**Exercise directions**
Since only the total matters, count the lines of these entries containing the word "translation" and write that total alone.

▽

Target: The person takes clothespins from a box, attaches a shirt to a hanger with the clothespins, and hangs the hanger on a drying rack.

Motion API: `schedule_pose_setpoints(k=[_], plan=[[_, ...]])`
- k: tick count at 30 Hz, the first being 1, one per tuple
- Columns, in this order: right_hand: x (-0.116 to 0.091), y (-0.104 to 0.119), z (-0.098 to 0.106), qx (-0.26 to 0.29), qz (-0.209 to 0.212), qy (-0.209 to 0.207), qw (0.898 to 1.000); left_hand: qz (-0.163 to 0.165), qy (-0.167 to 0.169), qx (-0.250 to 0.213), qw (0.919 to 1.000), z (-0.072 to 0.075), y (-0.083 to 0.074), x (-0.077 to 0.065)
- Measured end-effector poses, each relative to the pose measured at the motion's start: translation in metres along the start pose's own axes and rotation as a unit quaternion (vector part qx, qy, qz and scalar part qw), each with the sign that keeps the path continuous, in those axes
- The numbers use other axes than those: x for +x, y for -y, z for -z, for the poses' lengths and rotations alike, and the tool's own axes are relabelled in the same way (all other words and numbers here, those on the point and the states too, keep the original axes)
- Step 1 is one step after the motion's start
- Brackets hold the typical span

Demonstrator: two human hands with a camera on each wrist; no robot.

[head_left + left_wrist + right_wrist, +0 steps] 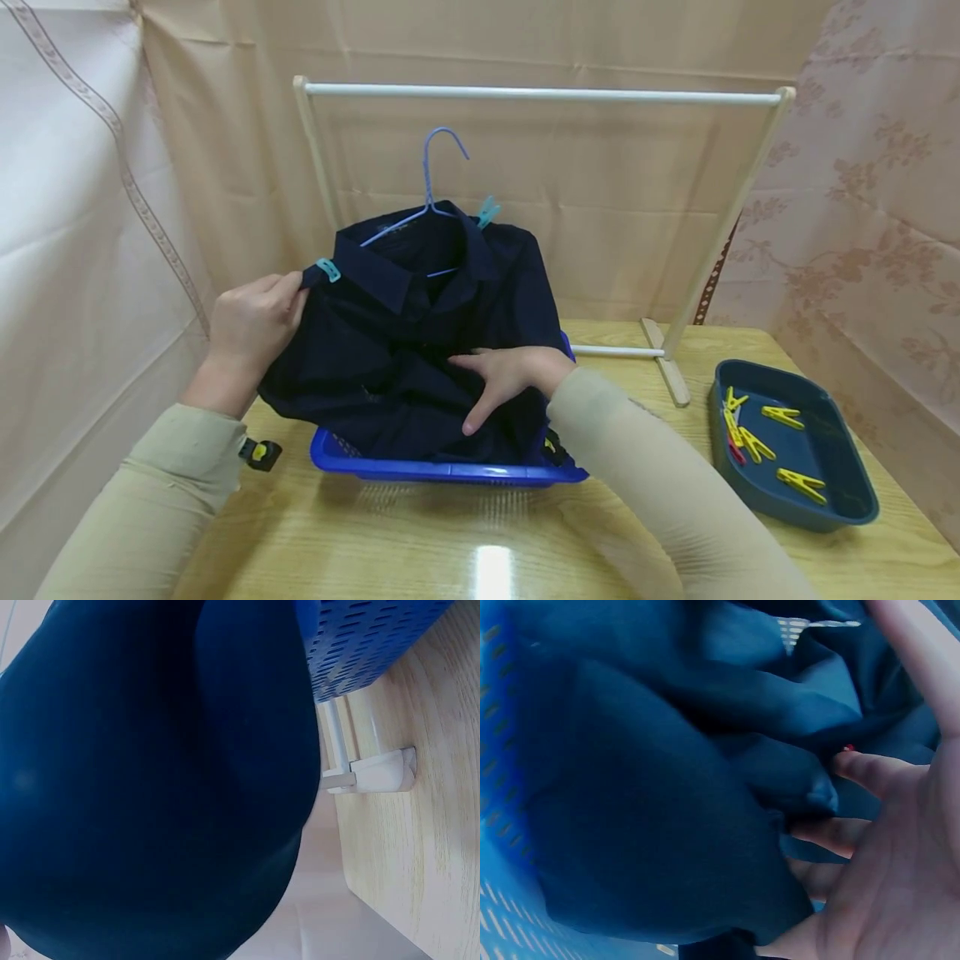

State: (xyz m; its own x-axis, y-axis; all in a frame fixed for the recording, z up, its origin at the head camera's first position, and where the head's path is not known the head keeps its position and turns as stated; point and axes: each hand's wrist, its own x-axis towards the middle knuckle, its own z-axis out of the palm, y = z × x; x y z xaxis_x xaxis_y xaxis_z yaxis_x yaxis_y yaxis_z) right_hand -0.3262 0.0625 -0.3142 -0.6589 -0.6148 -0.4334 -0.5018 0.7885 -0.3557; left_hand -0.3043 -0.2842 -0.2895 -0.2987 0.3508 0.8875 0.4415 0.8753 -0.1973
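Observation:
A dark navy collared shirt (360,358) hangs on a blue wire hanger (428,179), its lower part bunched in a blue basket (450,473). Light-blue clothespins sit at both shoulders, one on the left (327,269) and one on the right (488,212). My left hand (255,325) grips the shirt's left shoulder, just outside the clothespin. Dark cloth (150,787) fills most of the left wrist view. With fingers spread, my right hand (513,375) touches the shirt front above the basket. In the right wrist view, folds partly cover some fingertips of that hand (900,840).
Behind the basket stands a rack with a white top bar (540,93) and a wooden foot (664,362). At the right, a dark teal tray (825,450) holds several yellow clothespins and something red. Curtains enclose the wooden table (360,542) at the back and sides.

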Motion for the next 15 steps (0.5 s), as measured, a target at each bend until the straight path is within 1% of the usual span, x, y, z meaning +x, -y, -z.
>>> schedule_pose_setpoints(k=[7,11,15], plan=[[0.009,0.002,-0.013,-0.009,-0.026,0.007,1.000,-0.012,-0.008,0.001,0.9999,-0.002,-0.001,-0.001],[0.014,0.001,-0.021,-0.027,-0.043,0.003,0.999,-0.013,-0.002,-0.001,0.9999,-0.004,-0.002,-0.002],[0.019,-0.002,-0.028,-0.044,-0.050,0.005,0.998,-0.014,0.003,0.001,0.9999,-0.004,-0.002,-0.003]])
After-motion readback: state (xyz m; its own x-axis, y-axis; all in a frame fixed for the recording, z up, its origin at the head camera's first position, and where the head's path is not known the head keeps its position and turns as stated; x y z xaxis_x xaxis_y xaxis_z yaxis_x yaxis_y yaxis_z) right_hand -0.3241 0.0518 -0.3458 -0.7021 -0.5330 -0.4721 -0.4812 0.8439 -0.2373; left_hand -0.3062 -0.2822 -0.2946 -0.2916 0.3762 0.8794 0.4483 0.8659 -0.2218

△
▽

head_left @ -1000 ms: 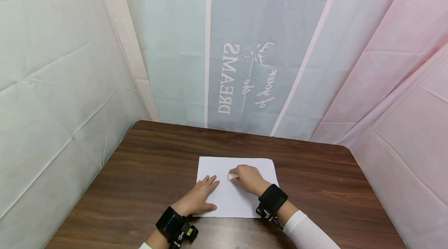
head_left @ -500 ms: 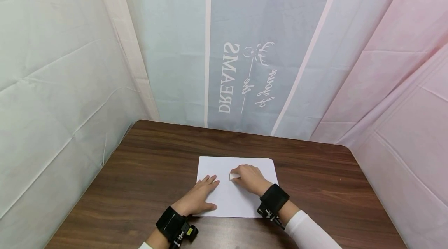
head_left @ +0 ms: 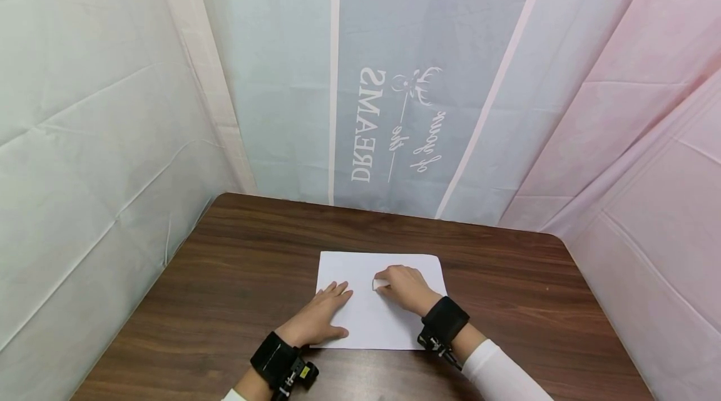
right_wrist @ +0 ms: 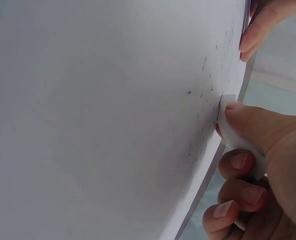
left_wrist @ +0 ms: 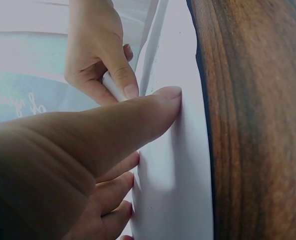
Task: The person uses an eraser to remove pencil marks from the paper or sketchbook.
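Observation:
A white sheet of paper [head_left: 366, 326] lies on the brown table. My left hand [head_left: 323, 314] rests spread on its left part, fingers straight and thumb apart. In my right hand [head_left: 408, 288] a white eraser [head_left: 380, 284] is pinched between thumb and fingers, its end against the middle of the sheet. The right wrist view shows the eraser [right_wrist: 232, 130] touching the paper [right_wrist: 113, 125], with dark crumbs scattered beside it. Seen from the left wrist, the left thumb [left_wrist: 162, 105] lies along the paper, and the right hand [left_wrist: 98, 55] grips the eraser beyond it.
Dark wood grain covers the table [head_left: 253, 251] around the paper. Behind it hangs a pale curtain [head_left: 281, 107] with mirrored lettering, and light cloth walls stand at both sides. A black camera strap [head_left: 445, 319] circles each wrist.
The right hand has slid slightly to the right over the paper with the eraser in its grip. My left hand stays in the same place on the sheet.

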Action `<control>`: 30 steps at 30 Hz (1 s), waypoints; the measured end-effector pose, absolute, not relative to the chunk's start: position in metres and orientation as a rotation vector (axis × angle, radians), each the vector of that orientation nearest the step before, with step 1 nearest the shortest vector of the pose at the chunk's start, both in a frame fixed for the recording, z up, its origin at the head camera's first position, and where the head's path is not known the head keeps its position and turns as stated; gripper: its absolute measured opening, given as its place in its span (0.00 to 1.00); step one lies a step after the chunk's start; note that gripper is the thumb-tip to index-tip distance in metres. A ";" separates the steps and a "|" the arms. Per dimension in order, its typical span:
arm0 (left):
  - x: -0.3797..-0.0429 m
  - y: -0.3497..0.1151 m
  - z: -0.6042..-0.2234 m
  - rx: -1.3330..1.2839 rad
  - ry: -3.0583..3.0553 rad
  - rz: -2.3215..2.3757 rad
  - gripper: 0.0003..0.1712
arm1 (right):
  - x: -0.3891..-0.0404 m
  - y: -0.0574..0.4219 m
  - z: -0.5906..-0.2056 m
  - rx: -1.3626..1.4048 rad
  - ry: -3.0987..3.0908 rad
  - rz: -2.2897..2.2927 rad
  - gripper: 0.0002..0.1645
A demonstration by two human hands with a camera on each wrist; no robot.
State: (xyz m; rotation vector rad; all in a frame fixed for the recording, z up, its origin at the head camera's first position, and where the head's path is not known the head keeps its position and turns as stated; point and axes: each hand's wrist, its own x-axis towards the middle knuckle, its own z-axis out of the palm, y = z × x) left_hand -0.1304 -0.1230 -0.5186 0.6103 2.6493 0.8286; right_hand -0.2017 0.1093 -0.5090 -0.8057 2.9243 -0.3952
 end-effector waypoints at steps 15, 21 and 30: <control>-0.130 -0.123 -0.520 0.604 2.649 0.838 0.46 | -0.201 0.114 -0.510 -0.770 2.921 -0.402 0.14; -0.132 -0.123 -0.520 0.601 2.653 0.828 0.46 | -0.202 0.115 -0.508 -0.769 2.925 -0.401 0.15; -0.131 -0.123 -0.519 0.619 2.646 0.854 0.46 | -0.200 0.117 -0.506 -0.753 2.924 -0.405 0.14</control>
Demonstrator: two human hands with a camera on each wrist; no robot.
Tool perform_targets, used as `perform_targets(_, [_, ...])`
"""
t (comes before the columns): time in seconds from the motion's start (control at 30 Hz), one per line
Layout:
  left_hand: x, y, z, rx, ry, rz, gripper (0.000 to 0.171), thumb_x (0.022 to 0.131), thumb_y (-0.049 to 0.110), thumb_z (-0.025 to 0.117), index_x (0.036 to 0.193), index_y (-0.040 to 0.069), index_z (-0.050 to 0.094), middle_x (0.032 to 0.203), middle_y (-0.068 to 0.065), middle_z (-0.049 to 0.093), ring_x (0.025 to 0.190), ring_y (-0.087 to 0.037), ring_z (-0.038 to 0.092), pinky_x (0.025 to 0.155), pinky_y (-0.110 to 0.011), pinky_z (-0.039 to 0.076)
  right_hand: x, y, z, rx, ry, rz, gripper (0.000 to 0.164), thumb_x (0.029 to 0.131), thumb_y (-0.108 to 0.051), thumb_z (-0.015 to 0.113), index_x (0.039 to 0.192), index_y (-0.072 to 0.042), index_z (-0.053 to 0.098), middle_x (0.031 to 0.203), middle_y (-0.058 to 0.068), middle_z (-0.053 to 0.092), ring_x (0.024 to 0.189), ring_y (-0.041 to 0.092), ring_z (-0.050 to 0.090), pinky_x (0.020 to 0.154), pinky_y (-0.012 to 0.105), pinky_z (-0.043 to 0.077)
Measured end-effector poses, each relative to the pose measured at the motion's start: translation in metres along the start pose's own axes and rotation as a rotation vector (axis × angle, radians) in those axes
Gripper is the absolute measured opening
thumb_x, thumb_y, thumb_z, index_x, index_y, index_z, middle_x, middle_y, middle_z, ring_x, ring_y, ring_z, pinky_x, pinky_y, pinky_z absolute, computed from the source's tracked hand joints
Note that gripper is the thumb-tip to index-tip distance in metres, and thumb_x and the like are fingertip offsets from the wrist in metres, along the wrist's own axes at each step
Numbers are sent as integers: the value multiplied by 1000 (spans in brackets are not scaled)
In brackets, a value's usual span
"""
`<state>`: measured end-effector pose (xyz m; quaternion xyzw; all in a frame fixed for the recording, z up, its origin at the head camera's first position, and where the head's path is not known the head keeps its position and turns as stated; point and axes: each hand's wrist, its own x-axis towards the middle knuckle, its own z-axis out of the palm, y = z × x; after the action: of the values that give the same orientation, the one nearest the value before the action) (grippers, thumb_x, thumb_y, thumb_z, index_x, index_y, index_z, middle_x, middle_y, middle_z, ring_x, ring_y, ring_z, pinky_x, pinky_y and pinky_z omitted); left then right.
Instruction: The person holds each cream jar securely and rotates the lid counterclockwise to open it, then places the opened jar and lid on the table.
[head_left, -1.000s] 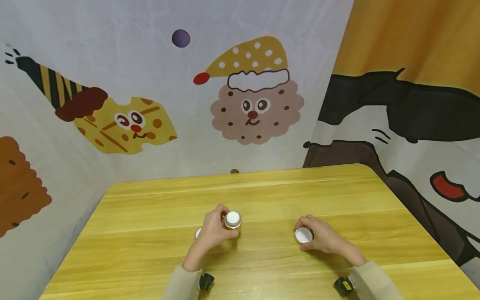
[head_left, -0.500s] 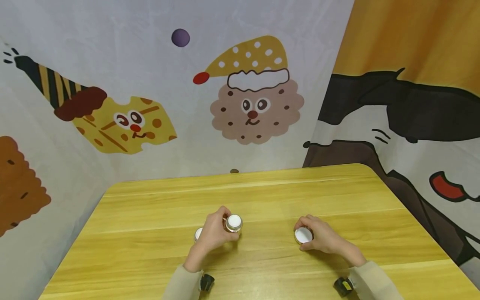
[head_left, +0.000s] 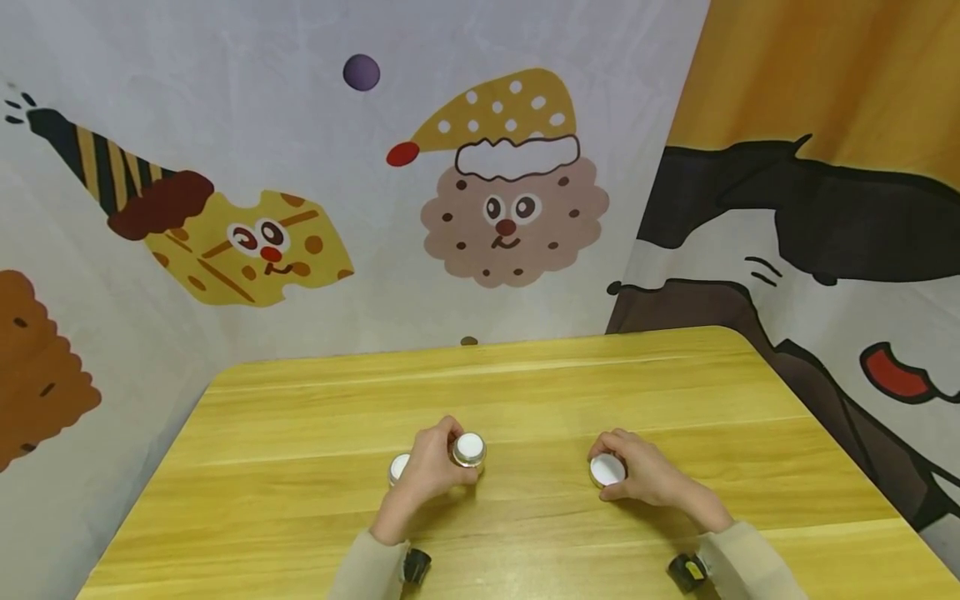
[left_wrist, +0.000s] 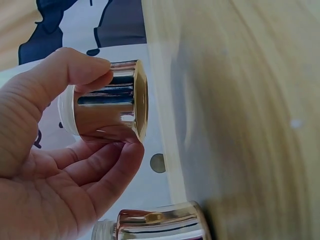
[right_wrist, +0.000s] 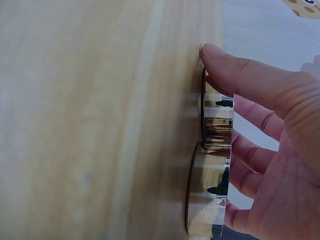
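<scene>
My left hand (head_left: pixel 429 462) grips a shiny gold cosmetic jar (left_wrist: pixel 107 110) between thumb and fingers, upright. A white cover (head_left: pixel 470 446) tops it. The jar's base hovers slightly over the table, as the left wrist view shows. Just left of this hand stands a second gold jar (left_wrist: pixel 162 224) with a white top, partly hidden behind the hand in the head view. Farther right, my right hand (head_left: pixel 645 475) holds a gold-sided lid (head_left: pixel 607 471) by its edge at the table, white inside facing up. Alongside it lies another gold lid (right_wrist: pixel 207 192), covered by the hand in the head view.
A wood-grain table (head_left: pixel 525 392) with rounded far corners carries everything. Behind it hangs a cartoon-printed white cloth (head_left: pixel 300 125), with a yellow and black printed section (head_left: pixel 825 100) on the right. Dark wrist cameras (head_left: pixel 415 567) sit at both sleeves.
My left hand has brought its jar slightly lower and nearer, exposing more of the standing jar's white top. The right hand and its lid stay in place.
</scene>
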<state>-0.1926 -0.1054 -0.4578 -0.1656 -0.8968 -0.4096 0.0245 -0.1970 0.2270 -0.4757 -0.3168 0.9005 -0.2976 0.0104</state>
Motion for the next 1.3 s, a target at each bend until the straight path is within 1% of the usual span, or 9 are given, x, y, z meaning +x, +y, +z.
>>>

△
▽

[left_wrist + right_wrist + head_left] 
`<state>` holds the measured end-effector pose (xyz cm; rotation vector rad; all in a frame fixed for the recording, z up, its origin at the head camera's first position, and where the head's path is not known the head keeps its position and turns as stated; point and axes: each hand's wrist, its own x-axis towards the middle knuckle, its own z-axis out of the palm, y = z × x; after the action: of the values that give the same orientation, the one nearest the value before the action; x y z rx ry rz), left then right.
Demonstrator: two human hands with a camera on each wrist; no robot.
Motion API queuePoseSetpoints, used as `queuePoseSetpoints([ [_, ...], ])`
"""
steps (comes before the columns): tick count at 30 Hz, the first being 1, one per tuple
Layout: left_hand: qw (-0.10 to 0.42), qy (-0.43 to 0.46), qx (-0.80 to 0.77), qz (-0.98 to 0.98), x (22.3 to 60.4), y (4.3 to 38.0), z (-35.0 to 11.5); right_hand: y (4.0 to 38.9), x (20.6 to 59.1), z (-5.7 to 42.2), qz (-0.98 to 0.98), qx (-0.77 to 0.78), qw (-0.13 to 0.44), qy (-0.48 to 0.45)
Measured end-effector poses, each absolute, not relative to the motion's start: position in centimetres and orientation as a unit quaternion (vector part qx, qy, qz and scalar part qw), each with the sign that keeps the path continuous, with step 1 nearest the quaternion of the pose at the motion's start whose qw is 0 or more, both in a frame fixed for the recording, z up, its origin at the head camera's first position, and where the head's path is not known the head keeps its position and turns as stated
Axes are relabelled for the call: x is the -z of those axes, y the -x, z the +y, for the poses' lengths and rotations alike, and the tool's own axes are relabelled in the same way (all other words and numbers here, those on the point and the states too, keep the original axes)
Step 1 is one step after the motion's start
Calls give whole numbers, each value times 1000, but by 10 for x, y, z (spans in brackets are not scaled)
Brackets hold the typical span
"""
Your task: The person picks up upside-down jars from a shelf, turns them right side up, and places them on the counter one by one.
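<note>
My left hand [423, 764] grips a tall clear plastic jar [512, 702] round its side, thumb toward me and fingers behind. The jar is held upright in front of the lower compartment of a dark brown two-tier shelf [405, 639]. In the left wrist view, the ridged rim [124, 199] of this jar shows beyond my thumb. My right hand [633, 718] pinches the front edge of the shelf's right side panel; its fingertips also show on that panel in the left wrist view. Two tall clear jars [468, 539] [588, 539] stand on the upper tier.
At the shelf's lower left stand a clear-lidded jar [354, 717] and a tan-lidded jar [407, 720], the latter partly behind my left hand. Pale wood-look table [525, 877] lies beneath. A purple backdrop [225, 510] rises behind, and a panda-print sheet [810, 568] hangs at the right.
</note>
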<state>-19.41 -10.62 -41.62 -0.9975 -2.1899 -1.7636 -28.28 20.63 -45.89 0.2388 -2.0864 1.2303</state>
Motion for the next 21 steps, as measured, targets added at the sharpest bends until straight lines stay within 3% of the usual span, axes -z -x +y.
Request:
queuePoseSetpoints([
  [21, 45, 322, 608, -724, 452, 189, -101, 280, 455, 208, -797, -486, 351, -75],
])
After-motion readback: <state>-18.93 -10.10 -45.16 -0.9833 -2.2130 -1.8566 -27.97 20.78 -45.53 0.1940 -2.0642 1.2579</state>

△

**Answer**
2